Do you think that this is an accurate characterization of their arguements and your position? I would be very interested in hearing you respond at more length and detail to their arguements, as I found your interview to be quite insightful.
Oh, I posted part of the interview to www.indymedia.org there was some discussion, not too insightful but I thought you might be interested. -
Re, The Harry Brown Article
Its decent piece of rhetoric. I don't agree with the ultimate conclusio, but hey its free society aint't it? Well, it used to be. Anyway, the point about how the old people who vote in numbers are robbing the youth of this country is one worth noting. I'm reading a very good book right now called The Scapegoat Generation.

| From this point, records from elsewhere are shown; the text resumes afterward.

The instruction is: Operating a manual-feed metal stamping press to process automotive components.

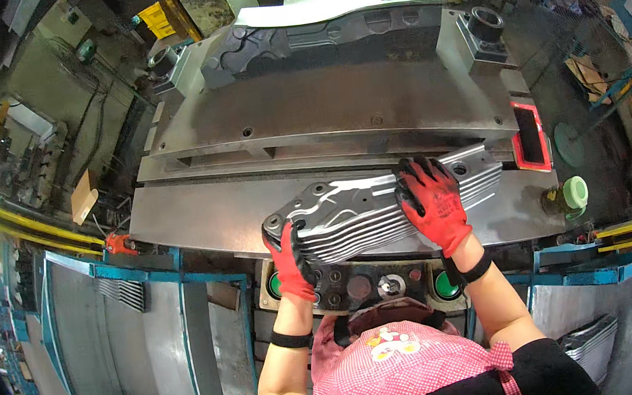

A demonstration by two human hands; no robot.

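While a broad steel die [318, 106] fills the far side, a bare metal ledge [198, 208] in front of it gives the person a surface at working height. Below the ledge, a blue-framed bin [154, 351] stands on the left and another bin [584, 296] on the right, probably placed for easy reach. Near the ledge's front edge is a stack of metal parts [359, 207], nested in layers, perhaps so that they stay aligned. Because it is long, the gloved hands hold it well apart: the left hand [290, 263] clasps its left end, and the right hand [433, 204] spans it towards the right, fingers over the top; how firmly they press cannot be told. Just in front sits a button panel [377, 295], and to the right a green-capped jar [575, 194].
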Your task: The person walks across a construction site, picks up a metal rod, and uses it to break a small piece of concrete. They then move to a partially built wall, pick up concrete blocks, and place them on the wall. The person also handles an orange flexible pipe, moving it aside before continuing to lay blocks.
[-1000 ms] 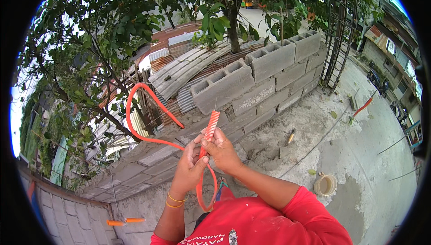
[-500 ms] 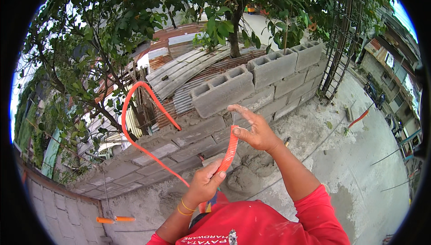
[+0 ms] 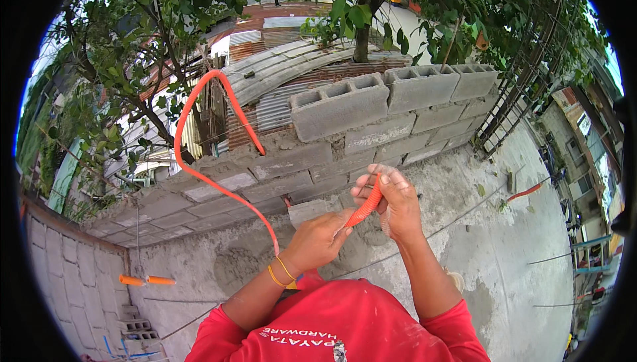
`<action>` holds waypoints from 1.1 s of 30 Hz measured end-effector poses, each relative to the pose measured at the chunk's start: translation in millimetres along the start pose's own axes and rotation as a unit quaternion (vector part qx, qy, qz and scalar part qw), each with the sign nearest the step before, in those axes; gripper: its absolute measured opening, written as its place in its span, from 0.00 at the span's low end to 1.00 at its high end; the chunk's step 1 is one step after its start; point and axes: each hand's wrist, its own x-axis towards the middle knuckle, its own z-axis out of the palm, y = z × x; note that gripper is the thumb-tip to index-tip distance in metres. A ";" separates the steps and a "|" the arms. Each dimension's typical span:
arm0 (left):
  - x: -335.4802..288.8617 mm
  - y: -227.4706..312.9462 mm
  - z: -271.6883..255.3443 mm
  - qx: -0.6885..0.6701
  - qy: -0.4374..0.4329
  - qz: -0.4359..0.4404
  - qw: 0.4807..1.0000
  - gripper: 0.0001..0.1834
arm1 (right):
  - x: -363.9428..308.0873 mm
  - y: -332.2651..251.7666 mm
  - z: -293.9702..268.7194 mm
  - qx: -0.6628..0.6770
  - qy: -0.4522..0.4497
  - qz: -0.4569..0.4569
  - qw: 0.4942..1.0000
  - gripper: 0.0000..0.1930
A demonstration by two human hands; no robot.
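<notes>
My left hand [image 3: 317, 239] is closed around the lower part of an orange corrugated conduit [image 3: 365, 209], which tilts up to the right. At its upper end my right hand [image 3: 402, 208] grips it, thumb pressed against the tube and fingers curled around the tip. The fingers hide the conduit's open end. Beyond my left wrist, a long loop of orange tubing [image 3: 180, 123] arches up and comes down into the mortar on top of the block wall [image 3: 295, 164]. Its near end disappears behind my left forearm.
Loose-topped hollow blocks [image 3: 342, 111] form the wall's upper course. Rebar columns [image 3: 514, 106] rise at its right end. Wet mortar [image 3: 249, 262] lies on the concrete floor. Orange-handled rods [image 3: 147, 280] are at the left, and a thin bar [image 3: 458, 219] crosses the floor.
My right hand has turned and closed over the conduit's tip, where a thin wire showed before. Both hands and the conduit have shifted right, and the view has tilted.
</notes>
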 end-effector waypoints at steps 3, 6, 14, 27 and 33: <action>0.5 -7.1 15.9 -0.030 -0.004 -0.005 1.000 0.21 | 0.3 10.3 -10.7 0.031 0.018 -0.007 0.999 0.16; -7.7 -28.0 34.1 -0.072 -0.045 -0.019 0.996 0.21 | -1.6 36.5 -29.9 0.080 0.041 0.017 0.996 0.13; -63.0 -127.2 69.5 -0.363 -0.298 -0.276 0.839 0.29 | 10.4 152.8 -71.8 0.196 0.228 0.162 0.940 0.09; -163.7 -310.8 37.9 -0.172 -0.105 -0.303 0.931 0.26 | 108.4 344.8 -101.9 -0.189 0.162 0.501 0.829 0.31; -240.9 -434.3 25.8 -0.137 -0.140 -0.498 0.845 0.26 | 123.7 392.8 -106.1 -0.478 0.003 0.547 0.687 0.25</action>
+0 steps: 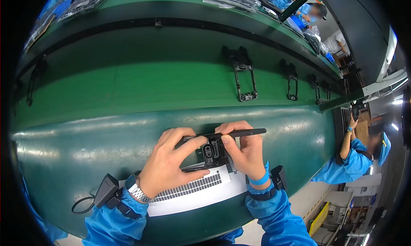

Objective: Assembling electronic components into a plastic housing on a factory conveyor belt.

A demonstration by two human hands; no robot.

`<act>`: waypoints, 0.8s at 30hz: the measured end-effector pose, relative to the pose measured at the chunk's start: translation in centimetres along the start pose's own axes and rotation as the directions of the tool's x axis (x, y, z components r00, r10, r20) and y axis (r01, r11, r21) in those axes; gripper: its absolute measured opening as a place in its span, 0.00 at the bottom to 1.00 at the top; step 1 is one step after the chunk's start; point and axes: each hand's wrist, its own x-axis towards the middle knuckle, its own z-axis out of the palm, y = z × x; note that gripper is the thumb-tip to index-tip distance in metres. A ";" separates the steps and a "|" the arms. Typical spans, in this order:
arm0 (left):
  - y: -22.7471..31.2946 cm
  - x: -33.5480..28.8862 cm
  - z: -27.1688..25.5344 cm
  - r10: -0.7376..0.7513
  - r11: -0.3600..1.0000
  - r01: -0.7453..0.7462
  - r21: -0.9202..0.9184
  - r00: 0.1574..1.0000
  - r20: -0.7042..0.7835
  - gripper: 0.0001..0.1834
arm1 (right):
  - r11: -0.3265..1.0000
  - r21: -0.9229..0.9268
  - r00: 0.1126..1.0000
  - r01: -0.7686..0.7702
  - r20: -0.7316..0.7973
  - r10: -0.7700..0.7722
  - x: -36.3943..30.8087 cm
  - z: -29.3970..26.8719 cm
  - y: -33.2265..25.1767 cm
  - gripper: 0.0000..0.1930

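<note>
Grasped blk plastic housing (209,152) by edges w/ L hand (167,159); pinched blk bar (257,131) along its top w/ R hand (247,152). Held over wht printed sheet (171,207) on grn tabletop (77,152), nr grn belt (150,81).

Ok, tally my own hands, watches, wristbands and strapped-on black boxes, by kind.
Hands: 2 (left hand, right hand)
Watch: 1
Blue wristband: 1
Black boxes: 2 (left box, right box)
Total: 6

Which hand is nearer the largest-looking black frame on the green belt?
Right: the right hand sits below the frame in view; the left hand is also below, but farther left.
</note>
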 end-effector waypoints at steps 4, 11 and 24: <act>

One of the points in that book is that the over 40 crowd who have benefitted the most from social spending is consistently voting to deny younger people such benefits largely gain an opulent subsidized lifestyle. Now, I know I just touched a major hot button there, but hear me out a sec. The child as in under 18 poverty rate is twelve times the senior poverty rate. Where does social spending go? Not to the young. Anyway, I strongly encourage Slashdot readers to check this book out at your library. The points about the organized political war on youth are well worth noting, especially since it was published two years before the whole Columbine mess.